■ EXERCISE GOAL ■
Repeat the data below in full and exactly.

■ GIVEN RECORDS ■
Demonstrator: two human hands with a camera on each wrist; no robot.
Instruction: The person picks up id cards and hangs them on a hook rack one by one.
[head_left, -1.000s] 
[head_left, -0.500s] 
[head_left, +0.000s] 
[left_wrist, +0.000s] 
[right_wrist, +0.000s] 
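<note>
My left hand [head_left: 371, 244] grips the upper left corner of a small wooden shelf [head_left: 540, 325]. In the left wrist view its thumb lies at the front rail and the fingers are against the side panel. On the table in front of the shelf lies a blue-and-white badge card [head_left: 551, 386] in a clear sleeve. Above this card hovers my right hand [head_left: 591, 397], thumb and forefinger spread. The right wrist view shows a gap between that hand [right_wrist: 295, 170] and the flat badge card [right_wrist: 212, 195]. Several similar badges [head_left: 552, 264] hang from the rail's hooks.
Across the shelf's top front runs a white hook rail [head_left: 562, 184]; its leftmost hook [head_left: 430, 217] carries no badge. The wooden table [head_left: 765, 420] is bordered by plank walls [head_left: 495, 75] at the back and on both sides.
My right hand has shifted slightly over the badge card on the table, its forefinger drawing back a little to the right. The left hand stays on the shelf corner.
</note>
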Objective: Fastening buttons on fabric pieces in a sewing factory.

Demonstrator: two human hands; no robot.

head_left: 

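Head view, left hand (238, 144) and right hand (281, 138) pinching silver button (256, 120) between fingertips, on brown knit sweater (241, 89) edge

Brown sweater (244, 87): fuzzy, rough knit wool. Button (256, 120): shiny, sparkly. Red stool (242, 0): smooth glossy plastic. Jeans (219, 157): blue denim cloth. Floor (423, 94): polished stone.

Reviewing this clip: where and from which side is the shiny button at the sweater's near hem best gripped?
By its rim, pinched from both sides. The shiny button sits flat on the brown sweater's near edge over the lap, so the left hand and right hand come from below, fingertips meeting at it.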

■ PROBLEM SOLUTION ■
Demonstrator: two human hands with a camera on each wrist; no robot.
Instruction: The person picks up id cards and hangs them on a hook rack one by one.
[head_left, -1.000s] 
[head_left, -0.500s] 
[head_left, +0.000s] 
[left_wrist, +0.000s] 
[right_wrist, +0.000s] 
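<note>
My left hand [head_left: 371, 244] grips the upper left corner of a small wooden shelf [head_left: 540, 325]. In the left wrist view its thumb lies at the front rail and the fingers are against the side panel. On the table in front of the shelf lies a blue-and-white badge card [head_left: 551, 386] in a clear sleeve. Above this card hovers my right hand [head_left: 591, 397], thumb and forefinger spread. The right wrist view shows a gap between that hand [right_wrist: 295, 170] and the flat badge card [right_wrist: 212, 195]. Several similar badges [head_left: 552, 264] hang from the rail's hooks.
Across the shelf's top front runs a white hook rail [head_left: 562, 184]; its leftmost hook [head_left: 430, 217] carries no badge. The wooden table [head_left: 765, 420] is bordered by plank walls [head_left: 495, 75] at the back and on both sides.
My right hand has shifted slightly over the badge card on the table, its forefinger drawing back a little to the right. The left hand stays on the shelf corner.
</note>
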Objective: Fastening buttons on fabric pieces in a sewing factory.

Demonstrator: two human hands; no robot.

head_left: 

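Head view, left hand (238, 144) and right hand (281, 138) pinching silver button (256, 120) between fingertips, on brown knit sweater (241, 89) edge

Brown sweater (244, 87): fuzzy, rough knit wool. Button (256, 120): shiny, sparkly. Red stool (242, 0): smooth glossy plastic. Jeans (219, 157): blue denim cloth. Floor (423, 94): polished stone.

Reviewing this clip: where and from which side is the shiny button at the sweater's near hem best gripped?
By its rim, pinched from both sides. The shiny button sits flat on the brown sweater's near edge over the lap, so the left hand and right hand come from below, fingertips meeting at it.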

The exercise has been completed in full.